## REQUIREMENT
Omit all pictures, then retype the data exactly as given.

(COLLECTED MATERIAL begins)

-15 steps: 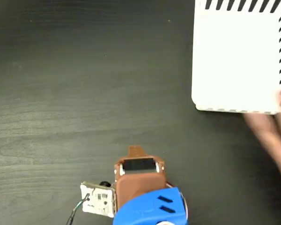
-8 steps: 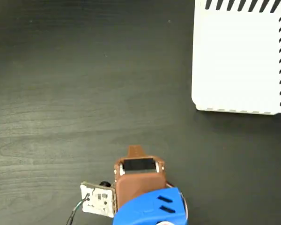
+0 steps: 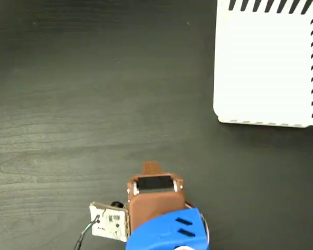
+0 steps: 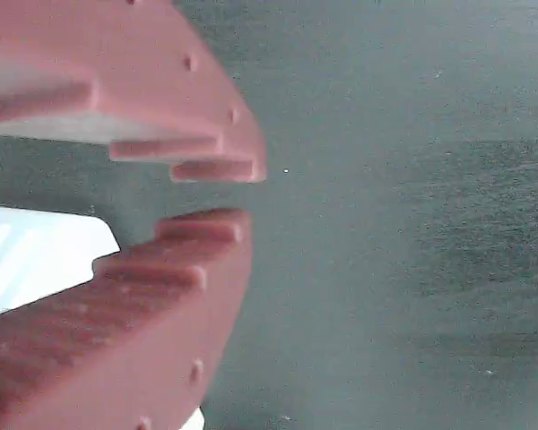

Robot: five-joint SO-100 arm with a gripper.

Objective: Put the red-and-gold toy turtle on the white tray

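White square tray (image 3: 261,67) with black stripes is lying top right – brown two-finger gripper (image 4: 238,193) is hovering empty, fingers slightly parted, above dark wooden table (image 3: 94,94).

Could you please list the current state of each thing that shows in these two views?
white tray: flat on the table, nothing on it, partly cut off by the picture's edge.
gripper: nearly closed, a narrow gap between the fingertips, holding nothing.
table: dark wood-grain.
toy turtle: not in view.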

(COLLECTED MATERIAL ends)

## ANSWER TO THIS EXERCISE
-15 steps: 
-8 steps: 
+0 steps: 
+0 steps: 

Robot: five-joint SO-100 arm with a gripper.

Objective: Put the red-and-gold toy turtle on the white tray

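White square tray (image 3: 261,67) with black stripes is lying top right – brown two-finger gripper (image 4: 238,193) is hovering empty, fingers slightly parted, above dark wooden table (image 3: 94,94).

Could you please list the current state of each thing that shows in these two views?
white tray: flat on the table, nothing on it, partly cut off by the picture's edge.
gripper: nearly closed, a narrow gap between the fingertips, holding nothing.
table: dark wood-grain.
toy turtle: not in view.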

This answer has been given in full.